**ACTIVITY**
Scan the listing below for the word "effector", then copy each line that has it.

────────────────

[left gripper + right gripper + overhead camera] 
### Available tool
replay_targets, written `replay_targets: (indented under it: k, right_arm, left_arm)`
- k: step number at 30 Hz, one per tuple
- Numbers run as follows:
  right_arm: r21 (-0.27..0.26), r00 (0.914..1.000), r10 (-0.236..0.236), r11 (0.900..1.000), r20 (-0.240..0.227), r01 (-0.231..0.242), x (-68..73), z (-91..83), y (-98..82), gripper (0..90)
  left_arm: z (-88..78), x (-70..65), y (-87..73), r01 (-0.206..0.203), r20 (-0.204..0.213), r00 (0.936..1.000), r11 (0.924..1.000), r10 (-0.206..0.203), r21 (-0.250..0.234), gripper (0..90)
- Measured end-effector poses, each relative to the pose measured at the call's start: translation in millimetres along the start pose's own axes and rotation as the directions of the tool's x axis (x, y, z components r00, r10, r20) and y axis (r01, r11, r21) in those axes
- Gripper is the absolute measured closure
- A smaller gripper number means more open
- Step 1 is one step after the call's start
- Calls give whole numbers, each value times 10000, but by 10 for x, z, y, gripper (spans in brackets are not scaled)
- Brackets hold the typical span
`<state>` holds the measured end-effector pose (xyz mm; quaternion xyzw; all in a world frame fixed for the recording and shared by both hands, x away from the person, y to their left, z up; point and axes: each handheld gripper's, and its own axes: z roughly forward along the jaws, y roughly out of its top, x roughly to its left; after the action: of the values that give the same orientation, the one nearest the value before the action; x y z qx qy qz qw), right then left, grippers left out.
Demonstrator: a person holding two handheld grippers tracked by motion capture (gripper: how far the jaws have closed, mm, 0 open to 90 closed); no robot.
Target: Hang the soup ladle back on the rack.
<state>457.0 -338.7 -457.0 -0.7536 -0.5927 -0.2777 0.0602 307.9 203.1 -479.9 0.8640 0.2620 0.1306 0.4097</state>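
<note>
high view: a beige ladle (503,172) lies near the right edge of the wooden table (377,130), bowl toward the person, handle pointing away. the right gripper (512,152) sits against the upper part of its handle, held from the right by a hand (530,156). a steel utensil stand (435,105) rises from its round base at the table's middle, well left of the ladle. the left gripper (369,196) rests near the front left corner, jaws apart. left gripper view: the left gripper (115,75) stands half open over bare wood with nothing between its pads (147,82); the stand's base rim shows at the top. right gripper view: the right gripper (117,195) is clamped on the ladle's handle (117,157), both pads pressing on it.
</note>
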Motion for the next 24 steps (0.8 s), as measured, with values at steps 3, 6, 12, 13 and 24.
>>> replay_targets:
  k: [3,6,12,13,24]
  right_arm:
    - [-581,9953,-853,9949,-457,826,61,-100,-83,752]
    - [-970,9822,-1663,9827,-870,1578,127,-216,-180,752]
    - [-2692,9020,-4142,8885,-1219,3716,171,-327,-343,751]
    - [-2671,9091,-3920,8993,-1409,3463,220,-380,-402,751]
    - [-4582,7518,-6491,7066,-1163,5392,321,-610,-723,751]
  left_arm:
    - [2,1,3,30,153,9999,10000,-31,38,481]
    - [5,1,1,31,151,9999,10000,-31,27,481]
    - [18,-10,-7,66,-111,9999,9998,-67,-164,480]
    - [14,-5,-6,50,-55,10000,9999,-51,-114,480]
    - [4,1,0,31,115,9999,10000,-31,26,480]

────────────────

**RESULT FOR THIS TASK**
- Measured end-effector poses, each relative to the pose measured at the call's start: translation in millimetres along the start pose's own axes and rotation as the directions of the tool's x axis (x, y, z components r00, r10, r20) and y axis (r01, r11, r21) in those axes
`<state>` holds the measured end-effector pose (xyz mm; quaternion xyzw; all in a world frame fixed for the recording and shared by both hands, x away from the person, y to their left, z up; point and axes: each handheld gripper's, and its own axes: z roughly forward along the jaws, y roughly out of its top, x roughly to its left; after the action: of the values that give the same orientation, the one nearest the value before the action; x y z qx qy qz qw), right then left, grippers left out.

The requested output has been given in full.